> **Activity**:
How many of the lines in the material below contain the word "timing"? Give the number alone.
◇ ◇ ◇ ◇ ◇ ◇ ◇
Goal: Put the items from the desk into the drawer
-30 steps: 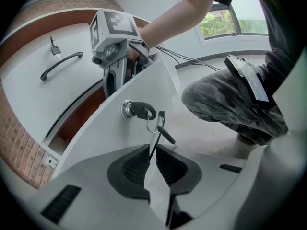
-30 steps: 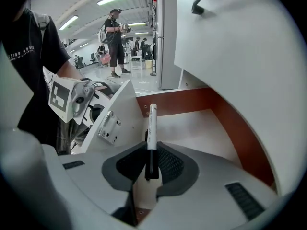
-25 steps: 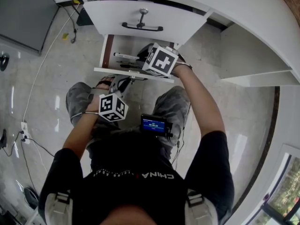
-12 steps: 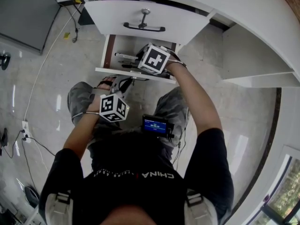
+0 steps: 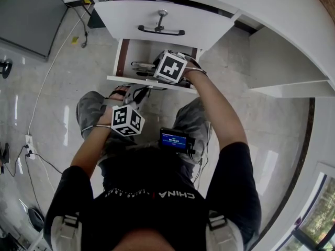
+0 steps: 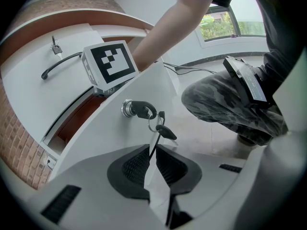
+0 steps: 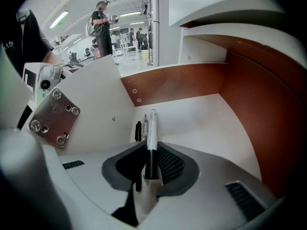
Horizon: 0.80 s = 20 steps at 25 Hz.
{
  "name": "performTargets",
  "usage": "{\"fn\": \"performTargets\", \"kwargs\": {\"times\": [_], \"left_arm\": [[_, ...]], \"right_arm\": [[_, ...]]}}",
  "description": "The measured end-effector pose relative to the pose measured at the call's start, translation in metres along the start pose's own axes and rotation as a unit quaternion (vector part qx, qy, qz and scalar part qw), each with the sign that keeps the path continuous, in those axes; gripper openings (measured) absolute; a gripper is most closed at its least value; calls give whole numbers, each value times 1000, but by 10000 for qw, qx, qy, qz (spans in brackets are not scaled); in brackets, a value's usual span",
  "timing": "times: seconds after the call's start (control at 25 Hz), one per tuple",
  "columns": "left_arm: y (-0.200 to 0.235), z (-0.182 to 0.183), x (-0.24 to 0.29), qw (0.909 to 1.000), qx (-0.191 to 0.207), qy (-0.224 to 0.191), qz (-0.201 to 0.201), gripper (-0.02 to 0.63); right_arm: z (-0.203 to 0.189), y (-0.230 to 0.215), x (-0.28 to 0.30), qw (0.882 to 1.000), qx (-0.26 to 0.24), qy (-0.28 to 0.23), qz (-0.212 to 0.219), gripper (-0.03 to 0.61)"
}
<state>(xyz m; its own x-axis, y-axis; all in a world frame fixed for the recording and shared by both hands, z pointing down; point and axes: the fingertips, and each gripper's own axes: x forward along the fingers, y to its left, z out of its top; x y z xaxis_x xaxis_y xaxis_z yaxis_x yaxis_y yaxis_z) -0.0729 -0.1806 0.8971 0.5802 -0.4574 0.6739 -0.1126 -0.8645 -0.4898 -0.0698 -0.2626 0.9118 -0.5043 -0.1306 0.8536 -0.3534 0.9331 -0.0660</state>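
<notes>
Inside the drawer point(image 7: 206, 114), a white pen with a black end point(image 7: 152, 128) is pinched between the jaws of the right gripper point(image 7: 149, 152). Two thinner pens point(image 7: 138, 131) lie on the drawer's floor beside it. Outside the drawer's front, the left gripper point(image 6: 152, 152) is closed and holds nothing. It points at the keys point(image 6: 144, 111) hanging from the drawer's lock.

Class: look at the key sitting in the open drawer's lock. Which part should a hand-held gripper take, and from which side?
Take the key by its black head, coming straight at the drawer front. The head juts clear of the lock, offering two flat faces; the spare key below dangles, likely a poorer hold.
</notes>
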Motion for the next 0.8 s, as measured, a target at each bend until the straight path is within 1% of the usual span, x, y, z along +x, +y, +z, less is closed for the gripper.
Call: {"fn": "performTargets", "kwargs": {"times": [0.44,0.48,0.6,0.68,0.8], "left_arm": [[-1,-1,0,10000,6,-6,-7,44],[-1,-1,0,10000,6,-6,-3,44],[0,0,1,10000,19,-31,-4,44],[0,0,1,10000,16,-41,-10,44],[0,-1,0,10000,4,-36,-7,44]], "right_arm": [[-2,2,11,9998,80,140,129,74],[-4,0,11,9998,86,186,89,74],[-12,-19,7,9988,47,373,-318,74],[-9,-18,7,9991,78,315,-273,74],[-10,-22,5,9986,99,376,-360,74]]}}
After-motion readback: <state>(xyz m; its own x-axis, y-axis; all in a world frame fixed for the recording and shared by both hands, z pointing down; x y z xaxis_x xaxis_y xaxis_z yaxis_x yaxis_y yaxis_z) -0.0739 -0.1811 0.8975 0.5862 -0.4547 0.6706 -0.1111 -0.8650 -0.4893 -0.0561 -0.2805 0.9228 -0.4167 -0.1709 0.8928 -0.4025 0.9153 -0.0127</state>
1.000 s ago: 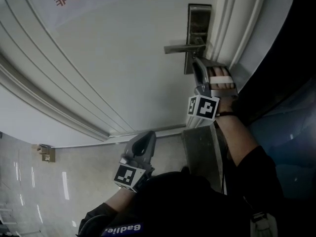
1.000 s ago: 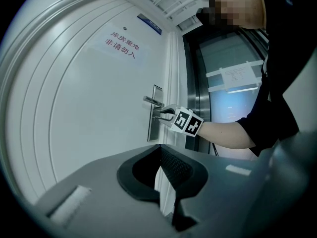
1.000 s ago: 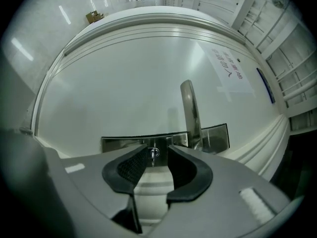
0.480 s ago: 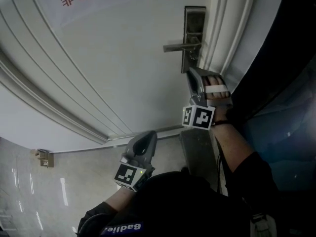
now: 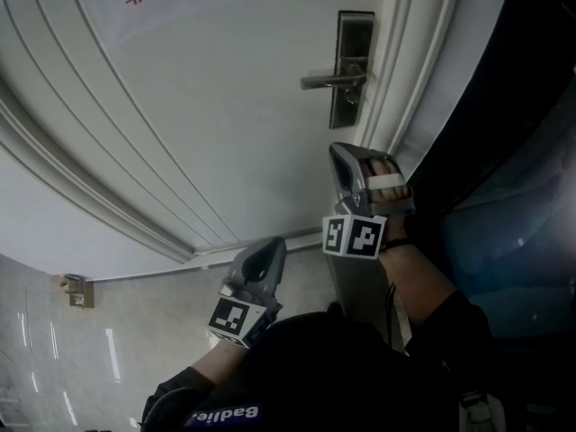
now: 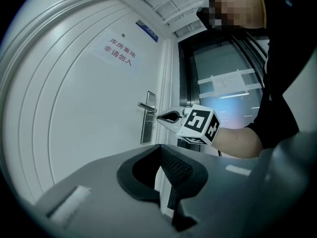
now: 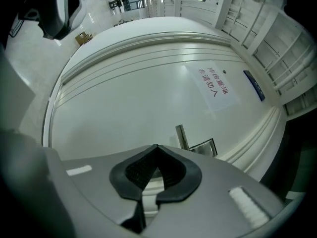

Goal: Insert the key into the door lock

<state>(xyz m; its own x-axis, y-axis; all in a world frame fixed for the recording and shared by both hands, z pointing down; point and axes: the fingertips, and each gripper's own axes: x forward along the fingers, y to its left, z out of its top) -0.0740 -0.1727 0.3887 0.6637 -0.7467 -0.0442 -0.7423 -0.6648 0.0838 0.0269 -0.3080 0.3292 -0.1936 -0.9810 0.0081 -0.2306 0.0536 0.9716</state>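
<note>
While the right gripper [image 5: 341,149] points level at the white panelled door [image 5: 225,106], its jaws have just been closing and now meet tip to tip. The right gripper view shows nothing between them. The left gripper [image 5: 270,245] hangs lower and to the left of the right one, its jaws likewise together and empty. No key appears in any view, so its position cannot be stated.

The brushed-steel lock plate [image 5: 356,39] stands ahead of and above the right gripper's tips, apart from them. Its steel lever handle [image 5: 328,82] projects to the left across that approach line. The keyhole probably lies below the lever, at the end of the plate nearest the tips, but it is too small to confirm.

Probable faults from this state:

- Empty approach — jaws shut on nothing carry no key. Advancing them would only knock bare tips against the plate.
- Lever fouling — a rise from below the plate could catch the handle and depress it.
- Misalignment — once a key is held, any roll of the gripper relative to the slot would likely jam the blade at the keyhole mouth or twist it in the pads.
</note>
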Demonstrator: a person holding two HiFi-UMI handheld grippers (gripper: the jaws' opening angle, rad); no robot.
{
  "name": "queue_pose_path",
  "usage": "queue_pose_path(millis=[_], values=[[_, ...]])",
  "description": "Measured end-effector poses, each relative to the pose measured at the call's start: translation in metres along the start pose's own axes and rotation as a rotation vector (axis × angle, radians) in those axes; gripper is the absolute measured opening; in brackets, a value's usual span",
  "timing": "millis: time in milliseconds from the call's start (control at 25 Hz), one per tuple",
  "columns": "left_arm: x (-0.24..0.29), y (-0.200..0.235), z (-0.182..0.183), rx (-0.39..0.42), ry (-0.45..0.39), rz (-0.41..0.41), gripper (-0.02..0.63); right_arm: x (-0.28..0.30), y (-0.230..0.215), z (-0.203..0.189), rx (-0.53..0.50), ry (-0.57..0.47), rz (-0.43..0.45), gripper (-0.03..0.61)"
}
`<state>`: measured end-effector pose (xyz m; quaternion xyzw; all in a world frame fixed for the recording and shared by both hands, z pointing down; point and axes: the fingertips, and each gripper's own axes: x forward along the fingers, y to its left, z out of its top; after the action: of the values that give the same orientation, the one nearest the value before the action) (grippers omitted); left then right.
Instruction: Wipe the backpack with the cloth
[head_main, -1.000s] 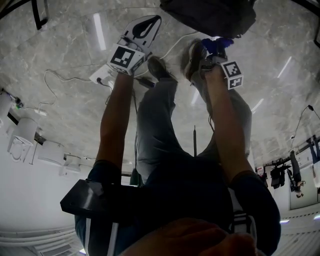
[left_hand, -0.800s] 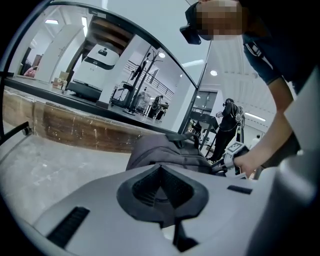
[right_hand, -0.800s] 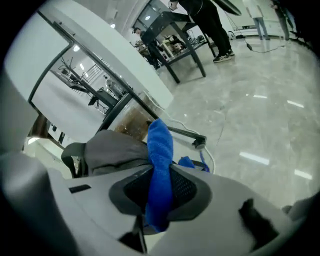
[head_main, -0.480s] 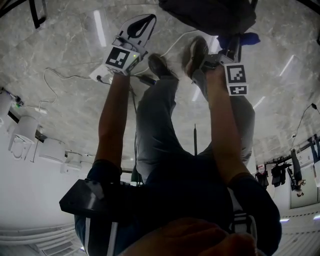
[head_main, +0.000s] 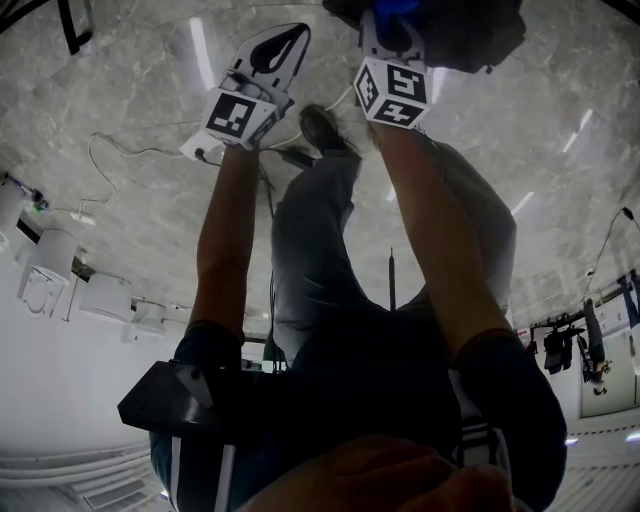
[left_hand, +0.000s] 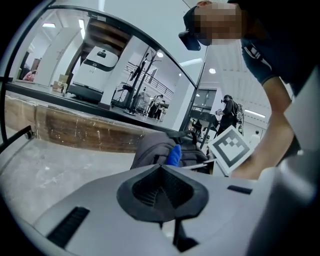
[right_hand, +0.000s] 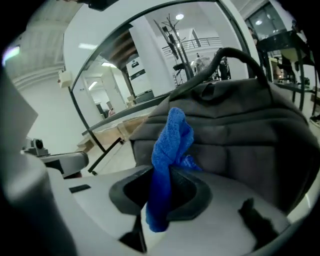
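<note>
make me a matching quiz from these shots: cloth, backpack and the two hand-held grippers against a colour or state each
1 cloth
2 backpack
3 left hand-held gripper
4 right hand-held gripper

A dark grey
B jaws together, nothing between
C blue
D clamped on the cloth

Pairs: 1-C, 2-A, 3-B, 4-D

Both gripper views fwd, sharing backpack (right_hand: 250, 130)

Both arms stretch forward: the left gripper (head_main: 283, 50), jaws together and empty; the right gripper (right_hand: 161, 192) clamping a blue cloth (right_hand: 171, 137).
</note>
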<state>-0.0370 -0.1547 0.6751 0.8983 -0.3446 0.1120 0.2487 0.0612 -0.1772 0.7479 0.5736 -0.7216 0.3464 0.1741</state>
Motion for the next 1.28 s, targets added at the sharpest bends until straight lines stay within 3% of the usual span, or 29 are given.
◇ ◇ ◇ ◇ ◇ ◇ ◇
> **Solved exercise**:
2